> **TASK**
Using the data below, return the stretch from the line that contains "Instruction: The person" through the line that contains "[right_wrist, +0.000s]", both included, exactly as it stands and nothing beyond it.

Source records
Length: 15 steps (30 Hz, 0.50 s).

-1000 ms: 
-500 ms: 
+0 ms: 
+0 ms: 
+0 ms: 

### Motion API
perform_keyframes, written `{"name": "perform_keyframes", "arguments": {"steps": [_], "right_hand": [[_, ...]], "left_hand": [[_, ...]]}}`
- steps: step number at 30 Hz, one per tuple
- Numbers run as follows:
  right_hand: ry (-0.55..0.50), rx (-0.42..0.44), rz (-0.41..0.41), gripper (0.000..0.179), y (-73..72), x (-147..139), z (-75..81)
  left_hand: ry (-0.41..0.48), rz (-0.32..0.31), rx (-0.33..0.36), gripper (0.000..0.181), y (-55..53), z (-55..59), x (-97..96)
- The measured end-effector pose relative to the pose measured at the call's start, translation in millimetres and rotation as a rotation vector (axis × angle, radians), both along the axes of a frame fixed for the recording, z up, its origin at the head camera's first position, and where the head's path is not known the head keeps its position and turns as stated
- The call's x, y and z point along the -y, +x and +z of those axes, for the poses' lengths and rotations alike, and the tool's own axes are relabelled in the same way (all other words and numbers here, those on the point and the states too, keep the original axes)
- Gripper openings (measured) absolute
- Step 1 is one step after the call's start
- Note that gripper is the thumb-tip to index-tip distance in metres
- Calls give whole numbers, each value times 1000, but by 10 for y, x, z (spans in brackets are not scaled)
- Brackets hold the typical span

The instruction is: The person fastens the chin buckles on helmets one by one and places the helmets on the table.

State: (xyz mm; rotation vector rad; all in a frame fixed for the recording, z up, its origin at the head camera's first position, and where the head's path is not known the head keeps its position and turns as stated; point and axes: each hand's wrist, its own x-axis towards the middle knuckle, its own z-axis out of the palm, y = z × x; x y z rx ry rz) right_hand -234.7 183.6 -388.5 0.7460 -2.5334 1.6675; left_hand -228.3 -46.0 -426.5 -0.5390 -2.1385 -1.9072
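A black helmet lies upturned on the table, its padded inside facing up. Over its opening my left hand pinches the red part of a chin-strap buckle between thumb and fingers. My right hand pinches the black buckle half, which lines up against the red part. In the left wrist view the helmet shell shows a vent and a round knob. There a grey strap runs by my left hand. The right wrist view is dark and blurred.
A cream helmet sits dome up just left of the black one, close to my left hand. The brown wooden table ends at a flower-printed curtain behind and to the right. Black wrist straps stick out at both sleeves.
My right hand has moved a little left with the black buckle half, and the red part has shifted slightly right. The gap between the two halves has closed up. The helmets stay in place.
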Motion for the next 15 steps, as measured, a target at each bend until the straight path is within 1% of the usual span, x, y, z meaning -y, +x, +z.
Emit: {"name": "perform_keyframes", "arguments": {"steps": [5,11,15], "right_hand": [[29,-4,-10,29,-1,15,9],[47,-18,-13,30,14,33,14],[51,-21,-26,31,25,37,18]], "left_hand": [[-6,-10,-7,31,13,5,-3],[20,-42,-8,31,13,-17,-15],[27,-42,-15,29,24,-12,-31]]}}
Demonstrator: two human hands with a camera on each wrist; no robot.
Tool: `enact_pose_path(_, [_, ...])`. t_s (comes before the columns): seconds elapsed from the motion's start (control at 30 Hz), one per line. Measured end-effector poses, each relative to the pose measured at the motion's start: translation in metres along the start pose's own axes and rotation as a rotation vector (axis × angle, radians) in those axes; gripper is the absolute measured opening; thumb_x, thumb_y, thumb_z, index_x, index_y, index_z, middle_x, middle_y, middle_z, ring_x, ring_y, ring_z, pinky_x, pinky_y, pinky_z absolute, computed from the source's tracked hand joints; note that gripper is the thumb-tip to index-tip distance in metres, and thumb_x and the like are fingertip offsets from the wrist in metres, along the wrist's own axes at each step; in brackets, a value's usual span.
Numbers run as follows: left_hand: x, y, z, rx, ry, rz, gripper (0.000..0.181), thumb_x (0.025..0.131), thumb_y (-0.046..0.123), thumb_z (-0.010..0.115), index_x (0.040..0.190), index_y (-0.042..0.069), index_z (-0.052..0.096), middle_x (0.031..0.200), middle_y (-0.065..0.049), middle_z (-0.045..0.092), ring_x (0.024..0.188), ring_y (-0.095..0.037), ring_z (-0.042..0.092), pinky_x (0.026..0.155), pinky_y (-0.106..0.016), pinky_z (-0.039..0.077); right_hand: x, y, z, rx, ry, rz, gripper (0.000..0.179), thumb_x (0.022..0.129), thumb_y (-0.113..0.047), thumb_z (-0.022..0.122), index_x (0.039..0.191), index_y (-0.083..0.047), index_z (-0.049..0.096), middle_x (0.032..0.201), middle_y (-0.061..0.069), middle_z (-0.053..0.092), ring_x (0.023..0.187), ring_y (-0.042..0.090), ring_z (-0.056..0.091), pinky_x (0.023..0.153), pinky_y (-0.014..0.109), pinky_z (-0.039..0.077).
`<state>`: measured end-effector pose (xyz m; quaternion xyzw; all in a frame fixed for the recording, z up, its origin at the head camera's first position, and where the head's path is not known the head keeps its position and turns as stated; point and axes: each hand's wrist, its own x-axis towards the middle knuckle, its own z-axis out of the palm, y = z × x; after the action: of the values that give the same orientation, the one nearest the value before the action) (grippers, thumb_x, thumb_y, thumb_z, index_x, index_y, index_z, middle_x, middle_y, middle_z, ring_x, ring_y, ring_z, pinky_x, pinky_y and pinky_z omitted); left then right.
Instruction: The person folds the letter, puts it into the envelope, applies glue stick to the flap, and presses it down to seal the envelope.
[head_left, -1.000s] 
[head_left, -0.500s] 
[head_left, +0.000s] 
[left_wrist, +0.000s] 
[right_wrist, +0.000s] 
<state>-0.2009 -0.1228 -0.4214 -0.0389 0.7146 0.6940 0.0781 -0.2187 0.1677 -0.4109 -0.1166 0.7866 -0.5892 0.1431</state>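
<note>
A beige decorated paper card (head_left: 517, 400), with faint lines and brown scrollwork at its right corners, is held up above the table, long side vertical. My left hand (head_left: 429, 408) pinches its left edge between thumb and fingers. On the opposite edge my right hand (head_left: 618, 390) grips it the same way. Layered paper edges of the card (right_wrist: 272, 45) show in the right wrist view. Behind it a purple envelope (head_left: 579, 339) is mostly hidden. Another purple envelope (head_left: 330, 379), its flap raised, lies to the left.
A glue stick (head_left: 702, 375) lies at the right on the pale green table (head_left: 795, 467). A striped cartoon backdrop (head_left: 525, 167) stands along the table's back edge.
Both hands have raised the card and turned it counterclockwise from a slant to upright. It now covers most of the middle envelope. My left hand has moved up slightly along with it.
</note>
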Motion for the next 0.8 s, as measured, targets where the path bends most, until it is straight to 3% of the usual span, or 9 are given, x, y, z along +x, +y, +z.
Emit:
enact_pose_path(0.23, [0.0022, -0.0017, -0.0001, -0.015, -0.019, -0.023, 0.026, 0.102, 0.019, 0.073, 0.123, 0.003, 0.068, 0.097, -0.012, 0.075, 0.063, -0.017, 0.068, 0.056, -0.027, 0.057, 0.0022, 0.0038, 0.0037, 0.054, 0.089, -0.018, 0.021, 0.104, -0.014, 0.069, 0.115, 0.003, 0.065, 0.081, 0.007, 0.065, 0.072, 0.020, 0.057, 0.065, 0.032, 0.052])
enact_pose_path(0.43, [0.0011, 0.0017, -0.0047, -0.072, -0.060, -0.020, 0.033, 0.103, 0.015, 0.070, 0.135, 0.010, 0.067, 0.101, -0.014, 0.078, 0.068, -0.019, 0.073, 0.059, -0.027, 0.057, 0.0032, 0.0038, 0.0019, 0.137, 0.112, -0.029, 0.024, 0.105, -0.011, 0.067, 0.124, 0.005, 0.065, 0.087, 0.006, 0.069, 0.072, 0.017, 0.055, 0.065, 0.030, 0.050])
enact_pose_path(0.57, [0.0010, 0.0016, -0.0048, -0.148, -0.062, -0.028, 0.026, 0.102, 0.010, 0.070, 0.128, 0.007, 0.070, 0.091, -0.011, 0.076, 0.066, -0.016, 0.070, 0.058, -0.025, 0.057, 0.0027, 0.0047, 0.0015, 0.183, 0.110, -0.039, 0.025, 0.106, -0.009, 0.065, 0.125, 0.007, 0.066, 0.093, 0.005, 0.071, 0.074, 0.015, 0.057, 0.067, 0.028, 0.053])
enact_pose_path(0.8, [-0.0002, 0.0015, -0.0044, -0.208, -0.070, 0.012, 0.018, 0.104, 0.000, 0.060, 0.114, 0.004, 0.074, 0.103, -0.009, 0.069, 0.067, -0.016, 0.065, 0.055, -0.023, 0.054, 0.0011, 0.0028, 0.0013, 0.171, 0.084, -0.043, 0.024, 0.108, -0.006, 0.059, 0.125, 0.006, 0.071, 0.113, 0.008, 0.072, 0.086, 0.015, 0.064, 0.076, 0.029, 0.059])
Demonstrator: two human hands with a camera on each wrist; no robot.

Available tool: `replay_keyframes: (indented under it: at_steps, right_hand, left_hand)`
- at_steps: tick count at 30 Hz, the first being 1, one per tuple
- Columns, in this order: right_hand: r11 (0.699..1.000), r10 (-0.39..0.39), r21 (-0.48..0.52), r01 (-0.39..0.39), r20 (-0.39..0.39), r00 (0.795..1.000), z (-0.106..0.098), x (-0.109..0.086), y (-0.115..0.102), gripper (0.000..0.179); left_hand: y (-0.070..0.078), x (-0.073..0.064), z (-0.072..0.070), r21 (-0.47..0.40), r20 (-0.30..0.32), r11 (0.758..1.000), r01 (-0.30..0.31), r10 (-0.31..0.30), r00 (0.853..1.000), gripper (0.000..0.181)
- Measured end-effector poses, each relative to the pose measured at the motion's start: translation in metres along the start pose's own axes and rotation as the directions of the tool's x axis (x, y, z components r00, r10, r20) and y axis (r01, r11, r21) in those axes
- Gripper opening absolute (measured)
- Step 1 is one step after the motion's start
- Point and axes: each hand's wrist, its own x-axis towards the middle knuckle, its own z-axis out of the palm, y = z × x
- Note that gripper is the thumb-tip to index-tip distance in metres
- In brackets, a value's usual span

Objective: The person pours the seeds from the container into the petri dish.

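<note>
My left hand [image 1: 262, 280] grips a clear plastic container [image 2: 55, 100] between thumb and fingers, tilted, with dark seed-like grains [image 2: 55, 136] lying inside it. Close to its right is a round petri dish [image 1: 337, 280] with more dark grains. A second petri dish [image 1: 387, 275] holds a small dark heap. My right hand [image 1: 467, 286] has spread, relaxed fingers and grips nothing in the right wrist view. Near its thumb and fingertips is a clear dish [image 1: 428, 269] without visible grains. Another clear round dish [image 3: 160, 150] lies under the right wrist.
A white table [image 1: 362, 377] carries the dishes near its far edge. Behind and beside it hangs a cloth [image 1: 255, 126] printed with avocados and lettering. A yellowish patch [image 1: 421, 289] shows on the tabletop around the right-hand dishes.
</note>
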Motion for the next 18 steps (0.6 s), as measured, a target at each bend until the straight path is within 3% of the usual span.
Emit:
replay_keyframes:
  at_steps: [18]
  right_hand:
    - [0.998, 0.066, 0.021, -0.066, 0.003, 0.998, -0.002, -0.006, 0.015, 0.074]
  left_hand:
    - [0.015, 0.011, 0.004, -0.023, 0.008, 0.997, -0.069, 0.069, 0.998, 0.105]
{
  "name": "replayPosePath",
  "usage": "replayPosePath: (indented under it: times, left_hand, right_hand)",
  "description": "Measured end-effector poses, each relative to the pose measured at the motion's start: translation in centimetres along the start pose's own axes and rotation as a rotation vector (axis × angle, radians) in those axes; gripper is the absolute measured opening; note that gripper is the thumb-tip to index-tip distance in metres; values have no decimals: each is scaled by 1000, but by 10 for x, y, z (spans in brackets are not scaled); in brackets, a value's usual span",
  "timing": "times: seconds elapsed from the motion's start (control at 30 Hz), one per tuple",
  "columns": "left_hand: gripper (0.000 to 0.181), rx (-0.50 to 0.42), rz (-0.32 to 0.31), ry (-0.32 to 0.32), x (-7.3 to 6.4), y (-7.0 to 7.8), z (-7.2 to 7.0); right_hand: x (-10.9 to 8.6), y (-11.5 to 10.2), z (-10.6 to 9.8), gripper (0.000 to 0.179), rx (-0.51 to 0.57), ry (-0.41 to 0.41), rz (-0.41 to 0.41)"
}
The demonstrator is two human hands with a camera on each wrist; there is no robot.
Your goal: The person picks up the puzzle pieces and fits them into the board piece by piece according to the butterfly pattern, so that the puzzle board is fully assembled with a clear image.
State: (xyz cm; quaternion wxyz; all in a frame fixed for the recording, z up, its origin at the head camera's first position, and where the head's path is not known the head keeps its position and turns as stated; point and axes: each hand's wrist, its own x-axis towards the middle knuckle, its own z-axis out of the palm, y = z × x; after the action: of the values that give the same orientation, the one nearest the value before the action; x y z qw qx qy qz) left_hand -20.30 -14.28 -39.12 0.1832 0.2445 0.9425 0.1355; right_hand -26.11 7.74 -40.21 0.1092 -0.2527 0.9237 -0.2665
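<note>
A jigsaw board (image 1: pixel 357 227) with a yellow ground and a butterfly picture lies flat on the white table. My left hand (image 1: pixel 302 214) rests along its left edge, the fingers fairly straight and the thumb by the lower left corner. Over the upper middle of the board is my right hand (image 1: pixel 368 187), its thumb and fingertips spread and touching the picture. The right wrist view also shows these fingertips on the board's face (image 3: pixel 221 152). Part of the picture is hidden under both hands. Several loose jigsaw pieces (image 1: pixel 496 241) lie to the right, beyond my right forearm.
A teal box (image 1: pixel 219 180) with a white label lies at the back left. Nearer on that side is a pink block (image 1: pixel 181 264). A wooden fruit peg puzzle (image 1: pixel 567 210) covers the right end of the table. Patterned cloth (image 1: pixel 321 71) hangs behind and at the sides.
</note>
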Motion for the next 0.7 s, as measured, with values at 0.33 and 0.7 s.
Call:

> **EXERCISE RESPONSE**
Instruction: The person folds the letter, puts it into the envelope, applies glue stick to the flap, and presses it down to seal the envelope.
[head_left, -1.000s] 
[head_left, -0.500s] 
[head_left, +0.000s] 
[left_wrist, +0.000s] 
[right_wrist, +0.000s] 

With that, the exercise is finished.